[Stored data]
>>>
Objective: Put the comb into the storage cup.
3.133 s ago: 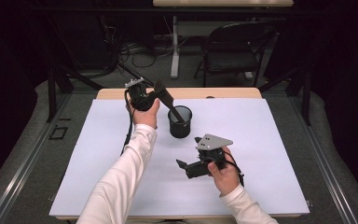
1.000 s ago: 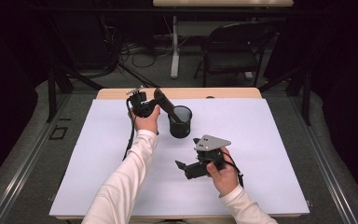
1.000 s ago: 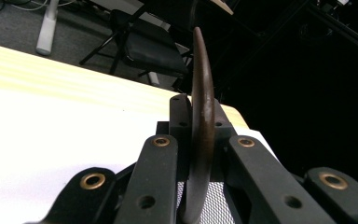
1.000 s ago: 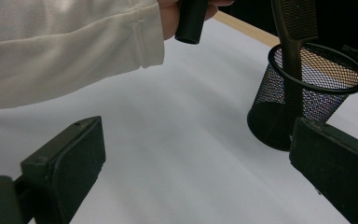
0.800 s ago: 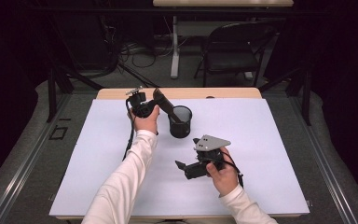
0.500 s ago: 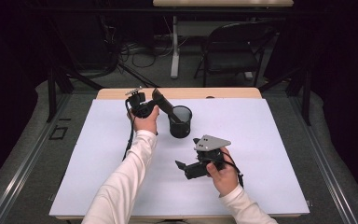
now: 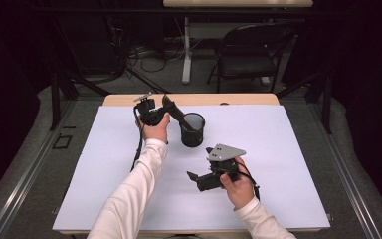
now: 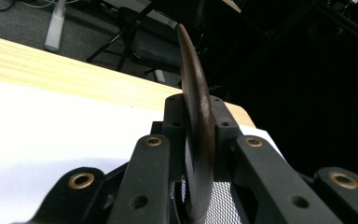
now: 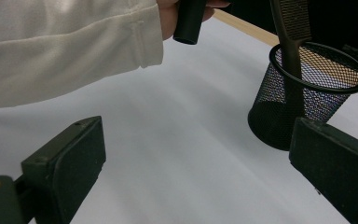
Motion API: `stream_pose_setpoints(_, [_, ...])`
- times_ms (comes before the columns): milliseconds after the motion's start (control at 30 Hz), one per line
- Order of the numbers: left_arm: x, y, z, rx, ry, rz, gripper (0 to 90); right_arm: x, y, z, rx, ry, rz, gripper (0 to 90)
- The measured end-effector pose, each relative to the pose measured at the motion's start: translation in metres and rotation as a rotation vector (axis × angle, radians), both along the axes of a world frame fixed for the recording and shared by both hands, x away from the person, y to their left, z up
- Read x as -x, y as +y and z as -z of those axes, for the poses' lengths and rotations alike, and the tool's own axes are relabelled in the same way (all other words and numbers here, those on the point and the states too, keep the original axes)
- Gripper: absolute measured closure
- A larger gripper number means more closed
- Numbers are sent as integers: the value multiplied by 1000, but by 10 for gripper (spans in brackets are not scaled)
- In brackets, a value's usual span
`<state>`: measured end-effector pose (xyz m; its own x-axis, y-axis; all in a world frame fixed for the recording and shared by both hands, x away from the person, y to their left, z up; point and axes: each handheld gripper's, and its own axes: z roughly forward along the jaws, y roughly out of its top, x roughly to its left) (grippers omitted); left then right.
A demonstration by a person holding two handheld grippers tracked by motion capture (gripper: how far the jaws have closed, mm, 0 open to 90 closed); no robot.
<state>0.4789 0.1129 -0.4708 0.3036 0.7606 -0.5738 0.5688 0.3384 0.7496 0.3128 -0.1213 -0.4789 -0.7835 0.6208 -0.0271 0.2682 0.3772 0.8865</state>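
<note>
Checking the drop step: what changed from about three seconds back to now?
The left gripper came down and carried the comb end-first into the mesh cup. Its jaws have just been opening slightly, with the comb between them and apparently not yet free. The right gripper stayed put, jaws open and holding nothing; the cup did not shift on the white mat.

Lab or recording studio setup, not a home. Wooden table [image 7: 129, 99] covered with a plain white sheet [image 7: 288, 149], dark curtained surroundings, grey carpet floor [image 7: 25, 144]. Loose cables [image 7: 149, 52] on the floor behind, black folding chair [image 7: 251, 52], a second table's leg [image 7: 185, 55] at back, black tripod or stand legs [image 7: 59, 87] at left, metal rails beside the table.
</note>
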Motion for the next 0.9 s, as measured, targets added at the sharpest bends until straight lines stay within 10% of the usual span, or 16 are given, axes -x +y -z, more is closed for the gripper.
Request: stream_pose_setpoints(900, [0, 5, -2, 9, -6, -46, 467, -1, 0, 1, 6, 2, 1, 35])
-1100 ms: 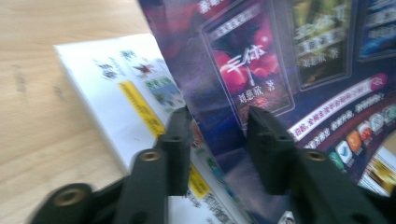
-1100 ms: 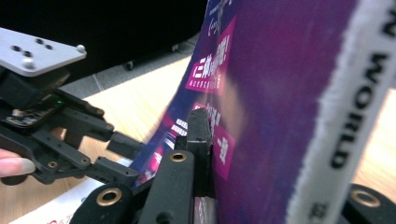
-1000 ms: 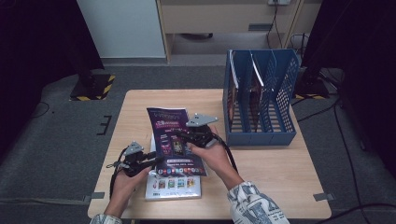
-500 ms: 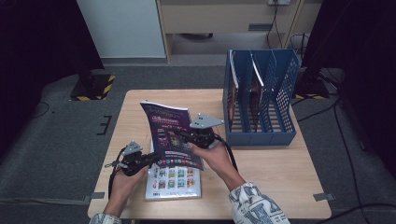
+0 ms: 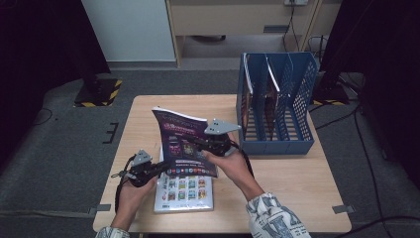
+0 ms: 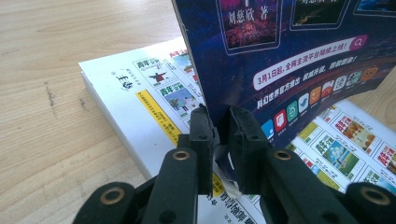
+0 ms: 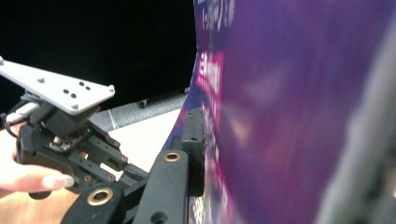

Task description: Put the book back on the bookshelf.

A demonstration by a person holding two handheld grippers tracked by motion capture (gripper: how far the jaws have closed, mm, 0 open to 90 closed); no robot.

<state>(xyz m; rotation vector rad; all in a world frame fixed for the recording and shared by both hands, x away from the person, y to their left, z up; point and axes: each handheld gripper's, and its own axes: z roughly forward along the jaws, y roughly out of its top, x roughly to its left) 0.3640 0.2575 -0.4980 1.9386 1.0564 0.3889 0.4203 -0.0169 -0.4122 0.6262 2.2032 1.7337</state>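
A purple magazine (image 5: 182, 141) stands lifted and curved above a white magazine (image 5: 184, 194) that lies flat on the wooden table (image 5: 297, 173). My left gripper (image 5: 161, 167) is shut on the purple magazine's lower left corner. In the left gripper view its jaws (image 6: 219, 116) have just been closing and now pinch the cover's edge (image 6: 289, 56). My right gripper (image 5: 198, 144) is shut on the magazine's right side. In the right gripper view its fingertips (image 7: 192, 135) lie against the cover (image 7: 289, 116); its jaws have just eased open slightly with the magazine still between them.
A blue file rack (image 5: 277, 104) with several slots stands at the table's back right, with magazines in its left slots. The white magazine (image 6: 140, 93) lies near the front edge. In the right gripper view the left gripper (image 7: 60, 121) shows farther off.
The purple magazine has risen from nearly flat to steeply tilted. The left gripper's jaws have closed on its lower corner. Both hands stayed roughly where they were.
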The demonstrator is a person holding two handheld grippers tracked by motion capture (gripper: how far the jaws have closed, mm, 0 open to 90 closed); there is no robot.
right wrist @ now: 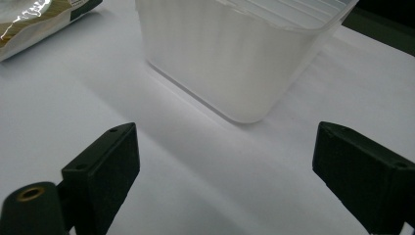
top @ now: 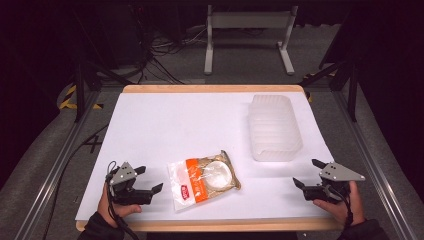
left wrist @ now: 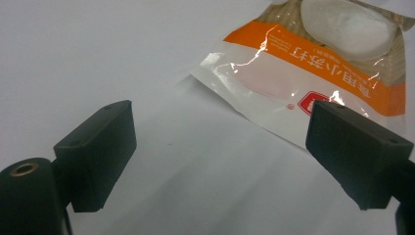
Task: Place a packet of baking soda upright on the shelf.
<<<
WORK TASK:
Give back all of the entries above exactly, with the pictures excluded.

WRITTEN SOLUTION:
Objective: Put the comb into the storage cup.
3.133 s ago: 
1.000 s ago: 
1.000 s ago: 
1.000 s ago: 
0.800 s ago: 
0.500 s ago: 
now: 
now: 
now: 
Motion API: `stream_pose_setpoints(_, [_, ...])`
- times_ms (comes before the columns): milliseconds after the motion's start (control at 30 Hz), one per line
- Order of the numbers: left_arm: x, y, z, rx, ry, rz, gripper (0 to 90); right_arm: x, y, z, rx, ry, rz, gripper (0 to 90)
- The measured end-effector pose, each relative to the pose measured at the motion's start: translation in metres and rotation as a rotation vector (axis × angle, radians), both along the axes of a world frame fixed for the recording and shared by both hands, x away from the person, y to their left, z up
- Read x as -x, y as +y and z as -z of those axes, for the poses' lengths and rotations alike, and the tool's own axes are relabelled in the same way (all other words and numbers here, those on the point and the states too, keep the original axes)
- Gripper: absolute measured closure
- A larger gripper number means more closed
- Numbers are sent as integers: the value multiplied by 1000, but by 10 for gripper (spans in brackets are not scaled)
- In brackets, a value's usual span
`<state>`: measured end-effector pose (xyz m; its own x-axis, y-axis; all in a world frame fixed for the recording and shared by both hands, x away from the person, y to their left, z up; point and axes: each handheld gripper's, and its own axes: z roughly forward along the jaws, y roughly out of its top, x roughly to its left) (grippers omitted); left then right.
A demonstration by a person holding two handheld grippers tracked by motion capture (gripper: how far the jaws have closed, mm, 0 open to 90 closed); no robot.
<state>0.4789 0.1129 -0.4708 0.3036 0.7606 -0.5738 0.5688 0.3384 0.7496 0.3128 -0.1213 -0.4789 -0.7835 0.6208 -0.0271 0.2682 0.3772 0.8865</state>
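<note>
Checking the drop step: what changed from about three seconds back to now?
The left gripper came down and carried the comb end-first into the mesh cup. Its jaws have just been opening slightly, with the comb between them and apparently not yet free. The right gripper stayed put, jaws open and holding nothing; the cup did not shift on the white mat.

Lab or recording studio setup, not a home. Wooden table [image 7: 129, 99] covered with a plain white sheet [image 7: 288, 149], dark curtained surroundings, grey carpet floor [image 7: 25, 144]. Loose cables [image 7: 149, 52] on the floor behind, black folding chair [image 7: 251, 52], a second table's leg [image 7: 185, 55] at back, black tripod or stand legs [image 7: 59, 87] at left, metal rails beside the table.
</note>
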Motion for the next 0.9 s, as measured, targets added at the sharpest bends until straight lines stay within 10% of the usual span, or 16 are given, axes -x +y -z, more is closed for the gripper.
Request: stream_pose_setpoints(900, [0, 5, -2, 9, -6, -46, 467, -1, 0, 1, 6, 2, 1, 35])
-1100 ms: 
-1100 ms: 
-1000 ms: 
-500 ms: 
+0 ms: 
+0 ms: 
+0 ms: 

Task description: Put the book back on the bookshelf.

A demonstration by a person holding two handheld grippers tracked by motion capture (gripper: how far the jaws have closed, mm, 0 open to 90 closed); no robot.

<state>(xyz m; rotation vector rad; all in a world frame fixed for the recording and shared by both hands, x away from the person, y to their left, z up; point and axes: each handheld gripper's, and its own axes: z roughly forward along the jaws, y roughly out of its top, x roughly to its left) 0.3640 0.2575 -0.4980 1.9386 1.0564 0.3889 0.4203 -0.0169 -0.4122 0.6262 2.2032 1.7337</state>
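A purple magazine (image 5: 182, 141) stands lifted and curved above a white magazine (image 5: 184, 194) that lies flat on the wooden table (image 5: 297, 173). My left gripper (image 5: 161, 167) is shut on the purple magazine's lower left corner. In the left gripper view its jaws (image 6: 219, 116) have just been closing and now pinch the cover's edge (image 6: 289, 56). My right gripper (image 5: 198, 144) is shut on the magazine's right side. In the right gripper view its fingertips (image 7: 192, 135) lie against the cover (image 7: 289, 116); its jaws have just eased open slightly with the magazine still between them.
A blue file rack (image 5: 277, 104) with several slots stands at the table's back right, with magazines in its left slots. The white magazine (image 6: 140, 93) lies near the front edge. In the right gripper view the left gripper (image 7: 60, 121) shows farther off.
The purple magazine has risen from nearly flat to steeply tilted. The left gripper's jaws have closed on its lower corner. Both hands stayed roughly where they were.
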The demonstrator is a person holding two handheld grippers tracked by motion capture (gripper: how far the jaws have closed, mm, 0 open to 90 closed); there is no robot.
right wrist @ now: 
top @ now: 
left wrist @ now: 
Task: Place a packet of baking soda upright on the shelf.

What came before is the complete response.